Running this on a simple text document gives me an error in re_pipeline():

Traceback (most recent call last):
  File "/Users/sam/Projects/KBP-FtMeade-22/extractors/pytorch-ie/test.py", line 53, in <module>
    main(txt)
  File "/Users/sam/Projects/KBP-FtMeade-22/extractors/pytorch-ie/test.py", line 37, in main
    re_pipeline(document)
  File "/Users/sam/Projects/KBP-FtMeade-22/extractors/pytorch-ie/pytorch-ie-venv/lib/python3.9/site-packages/pytorch_ie/pipeline.py", line 342, in __call__
    model_inputs = self.preprocess(documents, **preprocess_params)
  File "/Users/sam/Projects/KBP-FtMeade-22/extractors/pytorch-ie/pytorch-ie-venv/lib/python3.9/site-packages/pytorch_ie/pipeline.py", line 216, in preprocess
    encodings = self.taskmodule.encode(
  File "/Users/sam/Projects/KBP-FtMeade-22/extractors/pytorch-ie/pytorch-ie-venv/lib/python3.9/site-packages/pytorch_ie/core/taskmodule.py", line 339, in encode
    cur_task_encodings, cur_documents_in_order = self.batch_encode(
  File "/Users/sam/Projects/KBP-FtMeade-22/extractors/pytorch-ie/pytorch-ie-venv/lib/python3.9/site-packages/pytorch_ie/core/taskmodule.py", line 247, in batch_encode
    task_encodings, documents_in_order = self.encode_inputs(
  File "/Users/sam/Projects/KBP-FtMeade-22/extractors/pytorch-ie/pytorch-ie-venv/lib/python3.9/site-packages/pytorch_ie/core/taskmodule.py", line 378, in encode_inputs
    possible_task_encodings = self.encode_input(document, is_training)
  File "/Users/sam/Projects/KBP-FtMeade-22/extractors/pytorch-ie/pytorch-ie-venv/lib/python3.9/site-packages/pytorch_ie/taskmodules/transformer_re_text_classification.py", line 259, in encode_input
    assert (
AssertionError: No argument markers available, was `prepare` already called?

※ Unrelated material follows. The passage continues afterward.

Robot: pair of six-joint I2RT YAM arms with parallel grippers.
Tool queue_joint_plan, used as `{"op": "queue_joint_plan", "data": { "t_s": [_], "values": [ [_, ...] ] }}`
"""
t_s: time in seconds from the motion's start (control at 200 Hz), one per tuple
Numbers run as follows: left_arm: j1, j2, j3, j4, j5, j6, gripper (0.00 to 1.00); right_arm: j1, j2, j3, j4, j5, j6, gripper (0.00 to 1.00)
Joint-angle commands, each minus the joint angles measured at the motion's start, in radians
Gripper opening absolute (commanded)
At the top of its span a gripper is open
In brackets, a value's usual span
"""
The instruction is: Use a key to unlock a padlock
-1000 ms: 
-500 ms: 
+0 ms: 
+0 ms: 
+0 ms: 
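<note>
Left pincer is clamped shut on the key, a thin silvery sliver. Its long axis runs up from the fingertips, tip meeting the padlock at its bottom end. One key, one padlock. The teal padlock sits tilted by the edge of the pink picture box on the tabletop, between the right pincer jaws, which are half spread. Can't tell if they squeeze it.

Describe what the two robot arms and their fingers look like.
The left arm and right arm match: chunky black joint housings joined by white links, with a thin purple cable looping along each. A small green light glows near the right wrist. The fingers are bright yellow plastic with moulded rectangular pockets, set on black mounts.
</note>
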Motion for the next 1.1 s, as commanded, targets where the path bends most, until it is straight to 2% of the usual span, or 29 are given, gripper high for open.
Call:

My setup is Python 3.9 on MacOS. Clean venv in which I ran

pip install pytorch-ie

Encountered an error when importing pytorch-ie in my code:

ImportError: cannot import name 'CommitOperationAdd' from 'huggingface_hub' (/[deleted]/pytorch-ie-venv/lib/python3.9/site-packages/huggingface_hub/__init__.py)

huggingface_hub version was 0.5.1, ran pip install --upgrade huggingface-hub, which warned me that pytorch-ie expected nothing higher than 0.5.1, but got me past that error, only to hit the assertion error above.

Thanks in advance.

slbayer commented 1 year ago

I dug into this some more. The argument markers are updated in the _post_prepare() method of the task module, which is called by prepare(). But when I call prepare() directly, it complains that The taskmodule is already prepared, do not prepare again.. But it goes on to run _post_prepare(), and so the process continues without error. There's something messed up in the logic for this task module, I think.

ArneBinder commented 1 year ago

@slbayer Thanks a lot for reporting this! It is indeed a bug caused by a recent refactor. It should be fixed by #260. Can you try installing this branch and check if it works for you?